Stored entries

*** Block opens ***

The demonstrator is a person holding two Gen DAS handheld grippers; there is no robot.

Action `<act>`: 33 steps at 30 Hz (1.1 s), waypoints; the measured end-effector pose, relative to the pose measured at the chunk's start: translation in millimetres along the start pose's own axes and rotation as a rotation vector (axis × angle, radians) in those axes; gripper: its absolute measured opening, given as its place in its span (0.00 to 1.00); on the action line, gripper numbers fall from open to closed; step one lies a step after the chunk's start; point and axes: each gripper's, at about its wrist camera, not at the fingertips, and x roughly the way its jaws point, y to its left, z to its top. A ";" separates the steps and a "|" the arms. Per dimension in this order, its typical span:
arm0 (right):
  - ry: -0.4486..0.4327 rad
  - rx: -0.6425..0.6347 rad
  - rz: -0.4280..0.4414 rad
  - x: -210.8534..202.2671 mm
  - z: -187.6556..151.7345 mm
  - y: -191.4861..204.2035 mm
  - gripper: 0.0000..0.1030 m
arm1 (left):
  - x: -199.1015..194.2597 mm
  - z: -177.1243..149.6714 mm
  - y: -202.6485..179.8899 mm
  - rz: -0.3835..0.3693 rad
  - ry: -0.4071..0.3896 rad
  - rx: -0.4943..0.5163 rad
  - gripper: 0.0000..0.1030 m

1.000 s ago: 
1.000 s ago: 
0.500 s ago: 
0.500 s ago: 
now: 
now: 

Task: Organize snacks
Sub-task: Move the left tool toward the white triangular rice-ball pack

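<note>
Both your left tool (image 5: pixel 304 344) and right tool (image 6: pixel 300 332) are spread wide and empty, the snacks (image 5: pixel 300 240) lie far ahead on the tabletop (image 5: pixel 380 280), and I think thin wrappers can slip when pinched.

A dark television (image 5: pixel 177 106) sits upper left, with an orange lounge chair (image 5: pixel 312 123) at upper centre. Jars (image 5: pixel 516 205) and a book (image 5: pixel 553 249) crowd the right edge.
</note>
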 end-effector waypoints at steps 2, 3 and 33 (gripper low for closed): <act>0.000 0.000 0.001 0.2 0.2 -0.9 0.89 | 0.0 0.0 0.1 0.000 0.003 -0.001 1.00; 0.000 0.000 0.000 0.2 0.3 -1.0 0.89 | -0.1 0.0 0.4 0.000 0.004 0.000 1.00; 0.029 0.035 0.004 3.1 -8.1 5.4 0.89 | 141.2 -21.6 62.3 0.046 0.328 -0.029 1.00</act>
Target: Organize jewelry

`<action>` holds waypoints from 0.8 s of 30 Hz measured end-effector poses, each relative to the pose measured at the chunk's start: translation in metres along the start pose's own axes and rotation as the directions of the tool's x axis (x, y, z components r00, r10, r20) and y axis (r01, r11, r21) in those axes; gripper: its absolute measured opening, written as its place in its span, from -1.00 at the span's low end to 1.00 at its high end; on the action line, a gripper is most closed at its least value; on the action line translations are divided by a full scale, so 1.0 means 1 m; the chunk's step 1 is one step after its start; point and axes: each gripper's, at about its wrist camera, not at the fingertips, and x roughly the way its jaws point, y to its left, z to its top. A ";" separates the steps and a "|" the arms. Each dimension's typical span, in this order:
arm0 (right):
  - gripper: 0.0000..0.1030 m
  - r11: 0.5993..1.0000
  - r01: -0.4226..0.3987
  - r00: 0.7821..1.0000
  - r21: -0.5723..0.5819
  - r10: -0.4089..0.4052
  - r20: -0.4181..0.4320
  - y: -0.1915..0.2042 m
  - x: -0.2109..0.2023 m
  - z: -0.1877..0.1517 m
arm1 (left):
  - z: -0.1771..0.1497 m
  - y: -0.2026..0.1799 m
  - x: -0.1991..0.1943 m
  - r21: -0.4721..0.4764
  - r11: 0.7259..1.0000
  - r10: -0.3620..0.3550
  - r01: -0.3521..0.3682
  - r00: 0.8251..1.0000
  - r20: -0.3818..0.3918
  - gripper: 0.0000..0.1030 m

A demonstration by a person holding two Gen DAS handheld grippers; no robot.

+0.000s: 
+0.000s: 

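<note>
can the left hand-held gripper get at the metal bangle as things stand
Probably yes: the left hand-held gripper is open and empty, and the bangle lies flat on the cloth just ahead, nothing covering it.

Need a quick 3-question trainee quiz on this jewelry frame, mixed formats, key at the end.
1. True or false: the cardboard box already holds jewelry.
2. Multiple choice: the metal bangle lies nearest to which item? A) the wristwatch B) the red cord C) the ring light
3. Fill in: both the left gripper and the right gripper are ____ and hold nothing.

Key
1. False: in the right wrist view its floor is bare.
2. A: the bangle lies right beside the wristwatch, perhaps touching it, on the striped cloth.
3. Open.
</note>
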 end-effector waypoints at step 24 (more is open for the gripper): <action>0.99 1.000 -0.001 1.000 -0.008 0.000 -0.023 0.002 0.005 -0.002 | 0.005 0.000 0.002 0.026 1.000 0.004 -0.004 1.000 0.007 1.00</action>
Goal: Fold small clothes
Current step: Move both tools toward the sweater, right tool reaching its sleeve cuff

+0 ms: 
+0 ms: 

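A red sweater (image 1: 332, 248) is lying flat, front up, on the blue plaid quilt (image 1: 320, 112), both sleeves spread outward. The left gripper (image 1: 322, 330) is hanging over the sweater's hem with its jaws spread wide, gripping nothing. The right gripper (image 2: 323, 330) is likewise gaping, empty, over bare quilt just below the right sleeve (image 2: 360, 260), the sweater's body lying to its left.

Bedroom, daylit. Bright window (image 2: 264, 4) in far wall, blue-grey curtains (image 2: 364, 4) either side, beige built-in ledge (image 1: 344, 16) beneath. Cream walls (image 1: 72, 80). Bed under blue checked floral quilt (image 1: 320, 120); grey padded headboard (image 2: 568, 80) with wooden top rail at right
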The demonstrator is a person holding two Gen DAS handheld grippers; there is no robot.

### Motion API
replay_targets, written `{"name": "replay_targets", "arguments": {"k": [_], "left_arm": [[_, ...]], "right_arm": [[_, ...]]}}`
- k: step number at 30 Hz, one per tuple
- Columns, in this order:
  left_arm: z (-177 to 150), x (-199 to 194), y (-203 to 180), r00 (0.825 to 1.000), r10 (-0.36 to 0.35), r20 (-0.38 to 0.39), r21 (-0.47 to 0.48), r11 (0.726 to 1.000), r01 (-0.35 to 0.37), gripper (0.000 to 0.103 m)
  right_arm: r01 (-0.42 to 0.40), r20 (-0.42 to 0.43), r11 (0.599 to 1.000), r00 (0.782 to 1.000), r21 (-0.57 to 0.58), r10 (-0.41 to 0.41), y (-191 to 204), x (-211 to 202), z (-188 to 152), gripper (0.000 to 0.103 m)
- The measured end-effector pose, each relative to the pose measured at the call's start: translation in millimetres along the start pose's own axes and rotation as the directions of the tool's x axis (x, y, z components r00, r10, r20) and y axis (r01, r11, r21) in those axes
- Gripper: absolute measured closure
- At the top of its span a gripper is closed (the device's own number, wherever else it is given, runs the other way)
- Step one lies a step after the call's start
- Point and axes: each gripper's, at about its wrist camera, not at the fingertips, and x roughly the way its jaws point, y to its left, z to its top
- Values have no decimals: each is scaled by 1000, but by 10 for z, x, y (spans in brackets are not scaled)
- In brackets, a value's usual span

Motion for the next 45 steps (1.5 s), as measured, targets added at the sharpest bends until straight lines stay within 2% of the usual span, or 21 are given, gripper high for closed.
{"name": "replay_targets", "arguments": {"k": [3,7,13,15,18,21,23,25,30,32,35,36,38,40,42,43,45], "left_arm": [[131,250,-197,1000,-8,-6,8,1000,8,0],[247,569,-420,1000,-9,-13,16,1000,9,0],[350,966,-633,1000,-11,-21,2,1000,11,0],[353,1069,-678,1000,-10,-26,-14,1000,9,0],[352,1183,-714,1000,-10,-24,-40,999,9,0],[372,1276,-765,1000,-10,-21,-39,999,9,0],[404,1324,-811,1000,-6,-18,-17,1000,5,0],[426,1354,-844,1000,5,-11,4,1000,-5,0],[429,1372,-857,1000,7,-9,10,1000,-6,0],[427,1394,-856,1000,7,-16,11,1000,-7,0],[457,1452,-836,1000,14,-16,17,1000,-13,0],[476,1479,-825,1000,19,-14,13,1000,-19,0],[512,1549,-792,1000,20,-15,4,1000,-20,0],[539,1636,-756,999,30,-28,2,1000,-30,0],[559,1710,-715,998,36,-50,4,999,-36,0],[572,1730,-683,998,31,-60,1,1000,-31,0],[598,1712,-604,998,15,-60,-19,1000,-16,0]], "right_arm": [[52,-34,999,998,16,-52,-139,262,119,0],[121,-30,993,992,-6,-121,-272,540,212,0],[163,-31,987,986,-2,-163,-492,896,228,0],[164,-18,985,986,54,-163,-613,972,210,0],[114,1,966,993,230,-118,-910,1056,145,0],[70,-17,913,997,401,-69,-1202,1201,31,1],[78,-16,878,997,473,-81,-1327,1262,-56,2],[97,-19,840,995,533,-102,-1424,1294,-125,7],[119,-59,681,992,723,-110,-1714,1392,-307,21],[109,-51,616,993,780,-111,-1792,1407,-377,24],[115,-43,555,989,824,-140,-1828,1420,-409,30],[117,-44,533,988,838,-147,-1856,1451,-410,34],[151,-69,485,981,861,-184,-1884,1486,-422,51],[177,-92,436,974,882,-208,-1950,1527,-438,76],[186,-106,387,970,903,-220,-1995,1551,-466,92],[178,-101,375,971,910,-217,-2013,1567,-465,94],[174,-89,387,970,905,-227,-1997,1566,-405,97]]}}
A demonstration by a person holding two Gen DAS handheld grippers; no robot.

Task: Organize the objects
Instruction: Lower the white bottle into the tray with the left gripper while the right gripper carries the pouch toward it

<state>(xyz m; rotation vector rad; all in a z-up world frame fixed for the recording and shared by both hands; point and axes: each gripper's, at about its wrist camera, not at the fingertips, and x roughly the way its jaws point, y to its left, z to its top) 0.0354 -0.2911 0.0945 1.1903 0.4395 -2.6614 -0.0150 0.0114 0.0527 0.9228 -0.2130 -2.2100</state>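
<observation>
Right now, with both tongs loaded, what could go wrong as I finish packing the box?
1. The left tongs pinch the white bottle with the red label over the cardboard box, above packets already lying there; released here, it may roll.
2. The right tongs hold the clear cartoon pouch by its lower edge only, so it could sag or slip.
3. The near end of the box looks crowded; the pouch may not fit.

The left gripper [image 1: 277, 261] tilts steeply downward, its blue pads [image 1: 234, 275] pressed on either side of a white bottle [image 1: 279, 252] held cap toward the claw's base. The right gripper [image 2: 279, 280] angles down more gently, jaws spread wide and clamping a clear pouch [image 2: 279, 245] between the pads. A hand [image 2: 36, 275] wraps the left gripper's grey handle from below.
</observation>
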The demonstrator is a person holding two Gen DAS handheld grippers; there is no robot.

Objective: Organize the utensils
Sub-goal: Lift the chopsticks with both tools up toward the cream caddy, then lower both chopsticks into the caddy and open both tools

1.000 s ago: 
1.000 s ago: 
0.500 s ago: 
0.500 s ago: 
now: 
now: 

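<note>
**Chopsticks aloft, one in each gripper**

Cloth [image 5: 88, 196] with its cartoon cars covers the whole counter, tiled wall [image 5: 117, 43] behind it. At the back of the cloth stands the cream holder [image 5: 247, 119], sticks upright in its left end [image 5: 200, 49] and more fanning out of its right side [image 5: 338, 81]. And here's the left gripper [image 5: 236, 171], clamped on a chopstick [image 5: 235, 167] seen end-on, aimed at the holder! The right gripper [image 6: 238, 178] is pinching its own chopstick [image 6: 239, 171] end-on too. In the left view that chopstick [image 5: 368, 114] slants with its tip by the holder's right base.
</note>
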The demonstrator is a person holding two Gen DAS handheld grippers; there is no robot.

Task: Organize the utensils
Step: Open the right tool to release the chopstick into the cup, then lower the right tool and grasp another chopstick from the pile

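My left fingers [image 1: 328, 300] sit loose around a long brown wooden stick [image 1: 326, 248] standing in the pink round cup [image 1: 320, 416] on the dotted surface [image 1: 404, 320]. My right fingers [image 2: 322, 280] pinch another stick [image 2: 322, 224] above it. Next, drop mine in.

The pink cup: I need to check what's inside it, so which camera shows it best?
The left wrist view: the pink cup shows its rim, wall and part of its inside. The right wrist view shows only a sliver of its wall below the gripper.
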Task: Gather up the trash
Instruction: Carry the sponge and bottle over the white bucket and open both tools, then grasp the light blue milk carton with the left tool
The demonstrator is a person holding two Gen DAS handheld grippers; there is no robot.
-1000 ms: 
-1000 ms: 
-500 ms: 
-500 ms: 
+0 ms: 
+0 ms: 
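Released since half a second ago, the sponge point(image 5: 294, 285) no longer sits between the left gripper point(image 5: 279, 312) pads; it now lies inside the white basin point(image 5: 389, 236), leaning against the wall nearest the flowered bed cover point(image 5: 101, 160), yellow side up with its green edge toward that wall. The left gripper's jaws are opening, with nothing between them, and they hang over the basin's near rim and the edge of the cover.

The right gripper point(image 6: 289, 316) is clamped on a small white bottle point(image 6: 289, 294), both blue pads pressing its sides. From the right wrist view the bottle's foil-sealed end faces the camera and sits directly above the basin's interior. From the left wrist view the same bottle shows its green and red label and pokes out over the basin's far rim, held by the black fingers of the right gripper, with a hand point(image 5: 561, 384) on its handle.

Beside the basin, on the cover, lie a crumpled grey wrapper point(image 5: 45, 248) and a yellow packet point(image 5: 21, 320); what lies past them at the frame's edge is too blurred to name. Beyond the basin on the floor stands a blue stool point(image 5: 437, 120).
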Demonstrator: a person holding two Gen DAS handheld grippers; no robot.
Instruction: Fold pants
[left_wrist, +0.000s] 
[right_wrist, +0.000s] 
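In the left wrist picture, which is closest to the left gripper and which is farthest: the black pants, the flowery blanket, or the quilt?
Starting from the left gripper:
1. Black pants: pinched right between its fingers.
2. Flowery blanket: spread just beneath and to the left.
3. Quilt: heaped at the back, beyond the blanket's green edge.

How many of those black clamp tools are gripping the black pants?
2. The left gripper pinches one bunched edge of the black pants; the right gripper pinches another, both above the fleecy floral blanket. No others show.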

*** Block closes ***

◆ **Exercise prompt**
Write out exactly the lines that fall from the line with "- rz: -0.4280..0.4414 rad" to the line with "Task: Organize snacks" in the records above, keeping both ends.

◆ **Task output**
  - rz: -0.4280..0.4414 rad
  - x: -210.8534..202.2671 mm
  - z: -187.6556..151.7345 mm
  - y: -191.4861..204.2035 mm
  - gripper: 0.0000..0.1030 m
arm1 (left):
  - x: -199.1015..194.2597 mm
  - z: -177.1243..149.6714 mm
  - y: -202.6485..179.8899 mm
  - rz: -0.3835..0.3693 rad
  - ry: -0.4071..0.3896 rad
  - rx: -0.4943..0.5163 rad
  - gripper: 0.0000..0.1030 m

1.000 s ago: 
1.000 s ago: 
0.500 s ago: 
0.500 s ago: 
now: 
now: 

Task: Organize snacks

This output is complete, so the exercise is closed.